The discrepancy stems from problematic data NYSUT received from the state education department. According to the state, the number of students with disabilities that a charter school reports enrolling often does not match up with numbers reported by school districts. As a result, the state does not consider its own data to be reliable.

As an alternative, I used a database known as CAPS, which is compiled by the city’s Committee on Special Education. CAPS includes information about every student in the city who has an IEP, so it provides a more accurate breakdown of the number of special education students at each school.

I found that the percentage of charter schools enrolling as many or more students with disabilities than their traditional public school counterparts increased from a quarter of schools last year to almost a third of schools this year. Meanwhile, charter high schools actually enroll a larger percentage of students with IEPs than traditional public high schools both within their geographical districts and citywide. Of course, there are only a small number of charter high schools.

I also noticed that the 54 charter schools that are authorized by the DOE enroll, on average, 4 percent more students with IEPs than the 37 charters that are authorized by SUNY’s Charter Schools Institute. (City-authorized charters have special education populations of around 14 percent, versus 10 percent for the SUNY schools.) The New York State Education Department authorized just seven charter schools in 2009, which enrolled special education students at about the same level as the city-authorized schools.

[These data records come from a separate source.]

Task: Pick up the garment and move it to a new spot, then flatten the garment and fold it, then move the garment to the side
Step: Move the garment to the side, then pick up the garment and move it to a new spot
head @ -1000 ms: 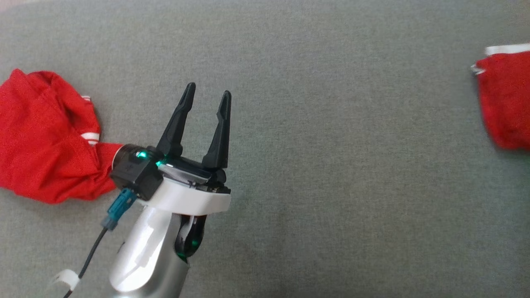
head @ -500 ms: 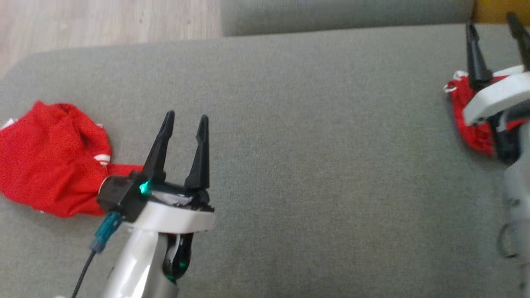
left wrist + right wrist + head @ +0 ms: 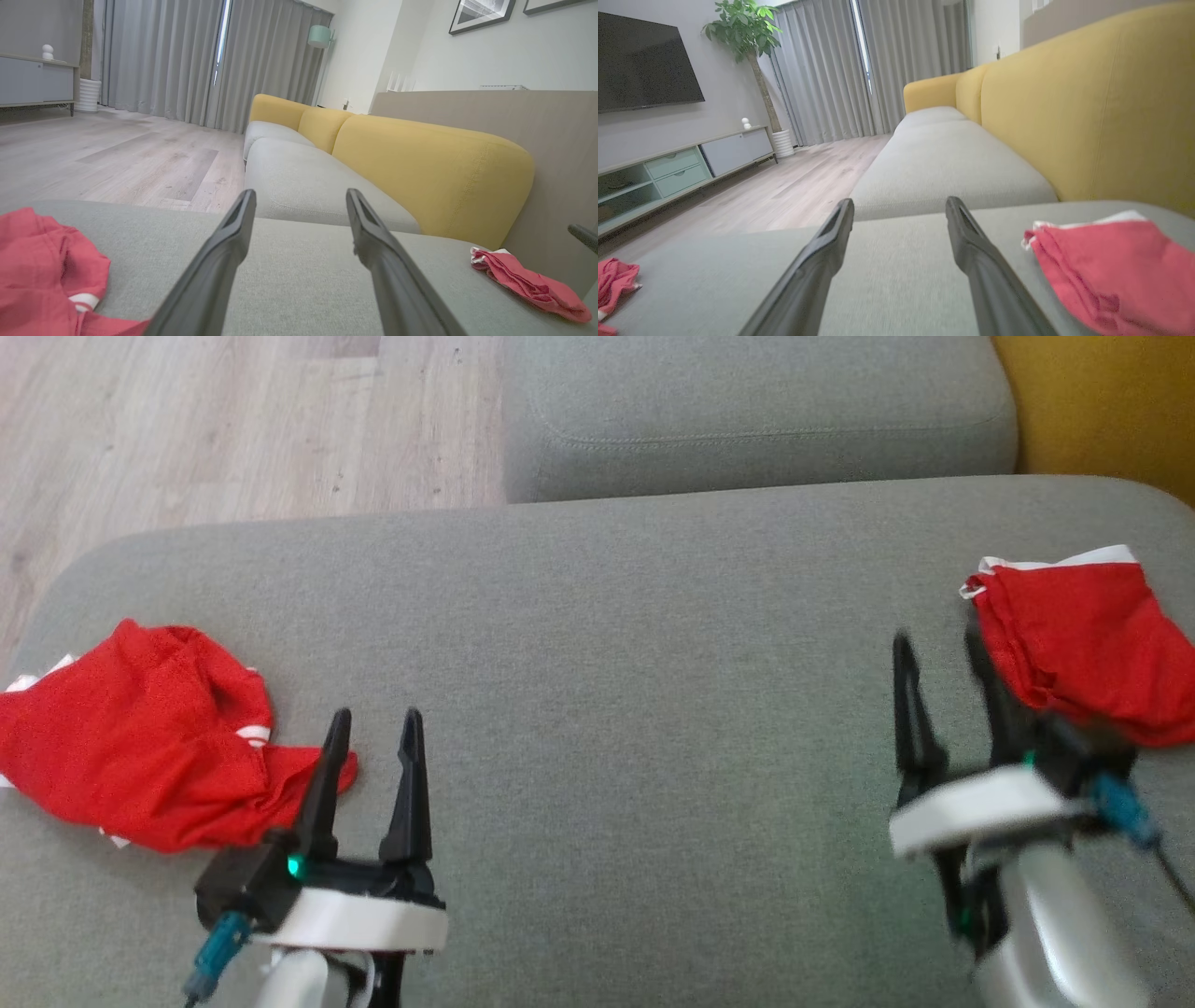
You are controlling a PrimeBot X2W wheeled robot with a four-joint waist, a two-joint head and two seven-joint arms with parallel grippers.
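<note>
Red garment (image 3: 140,756) lies long way left-to-right, thin end pointing right; left end effector (image 3: 375,717) and right end effector (image 3: 938,639) both spread wide.

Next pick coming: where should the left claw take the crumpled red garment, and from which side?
Probably grip the bunched tail of the crumpled red garment, the end lying by the left claw. Come from its right, over bare cushion: that raised fold is nearest.

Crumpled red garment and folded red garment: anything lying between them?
Bare grey sofa cushion in the head view, with the left gripper and right gripper near its ends.
</note>
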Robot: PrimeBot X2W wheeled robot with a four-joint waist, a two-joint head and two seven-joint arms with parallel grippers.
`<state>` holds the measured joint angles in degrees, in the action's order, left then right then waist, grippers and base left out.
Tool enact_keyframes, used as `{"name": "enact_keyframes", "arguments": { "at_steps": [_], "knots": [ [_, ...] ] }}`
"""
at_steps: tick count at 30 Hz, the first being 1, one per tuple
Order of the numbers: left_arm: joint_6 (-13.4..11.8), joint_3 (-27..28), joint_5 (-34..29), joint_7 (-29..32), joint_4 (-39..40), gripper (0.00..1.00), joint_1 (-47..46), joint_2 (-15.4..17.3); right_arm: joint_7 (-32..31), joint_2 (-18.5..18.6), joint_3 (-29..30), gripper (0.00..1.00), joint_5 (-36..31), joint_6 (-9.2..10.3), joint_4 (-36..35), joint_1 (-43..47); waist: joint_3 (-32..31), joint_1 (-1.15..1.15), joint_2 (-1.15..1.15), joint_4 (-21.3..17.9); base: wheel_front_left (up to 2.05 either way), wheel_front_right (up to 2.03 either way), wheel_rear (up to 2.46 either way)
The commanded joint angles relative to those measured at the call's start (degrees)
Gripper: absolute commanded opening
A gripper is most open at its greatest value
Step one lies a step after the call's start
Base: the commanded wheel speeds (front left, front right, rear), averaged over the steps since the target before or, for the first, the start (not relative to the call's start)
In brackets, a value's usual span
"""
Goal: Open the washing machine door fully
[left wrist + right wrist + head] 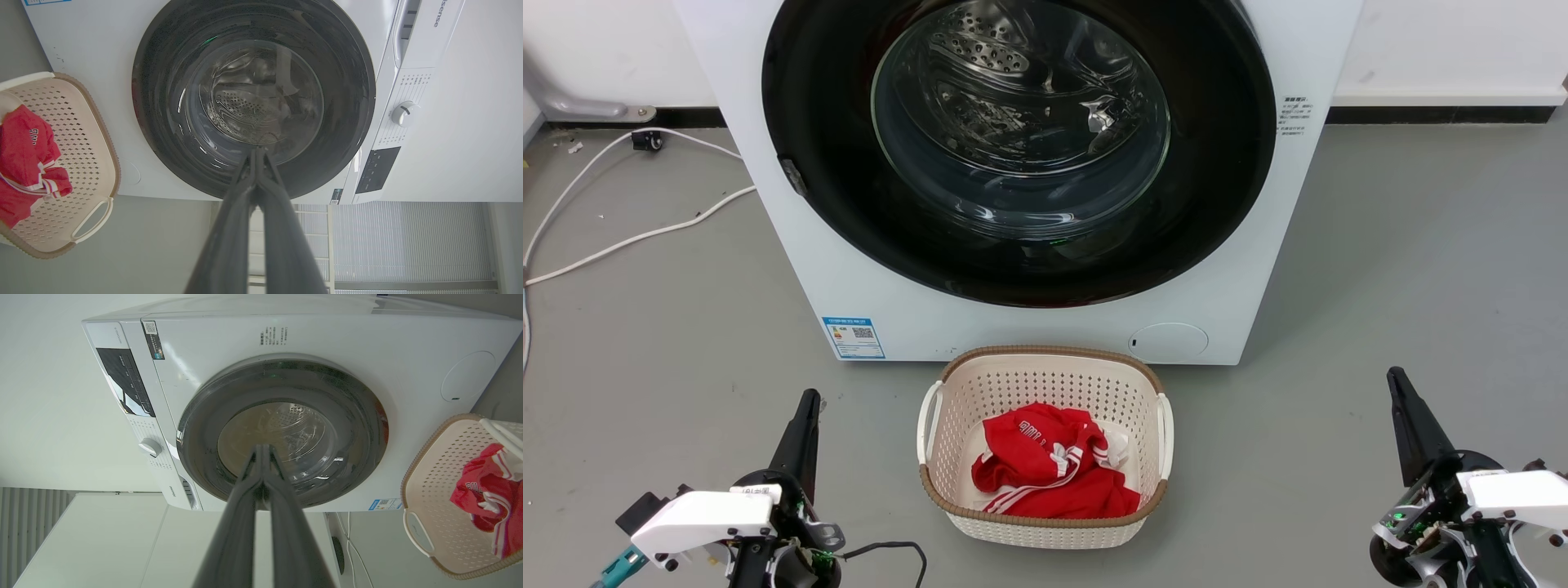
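The door (1021,139) sits flush in the front of the washer (1029,331) — black ring and glass bowl facing the robot; it looks latched, though the catch is too dark to make out. The left gripper (809,408) hangs low at the near left of the floor (1421,269), the right gripper (1399,390) at the near right — each with its two fingers pressed together, nothing between them, pointing toward the washer and well apart from the door. Between them, just before the washer's foot, a basket (1045,353) stands on the floor with a red shirt (1054,478) crumpled inside. White cables (629,241) trail along the floor's left edge.
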<state>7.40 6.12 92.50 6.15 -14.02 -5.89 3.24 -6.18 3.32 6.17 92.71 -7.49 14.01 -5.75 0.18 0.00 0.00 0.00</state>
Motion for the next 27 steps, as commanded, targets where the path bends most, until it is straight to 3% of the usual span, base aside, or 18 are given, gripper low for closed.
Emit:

A full breakdown of the data is below, followed by some notes on my methodology. To see my calculations as well as special education enrollment by school, you can check out this spreadsheet.


Notes on Methodology:
1. The number of students in need of IEPs can fluctuate as the year progresses. I used numbers from the end of the school year, because the DOE classifies this as the “high-water mark” for special education numbers.

2. To compare charter schools to traditional public schools, I looked at the average IEP rates of traditional public schools in the same district as the charter school, divided by year. So, for example, if a charter school in District 5 enrolled students in kindergarten through fifth grade, I looked at the average IEP rate of kindergartners through fifth-graders in District 5′s traditional public schools. I took an average because IEP rates vary significantly with grade year, with lower rates in the early years (K-2), the highest rates in middle school, and average rates in high school.

3. Since the number of students requiring special education services has increased dramatically over the past five years (see chart below), there has been a significant increase in the percentages of students who need services at both the charter and district schools. Thus, if you look at the data for two consecutive years, you will notice significant increase at both the charter and district level — this is not a data error.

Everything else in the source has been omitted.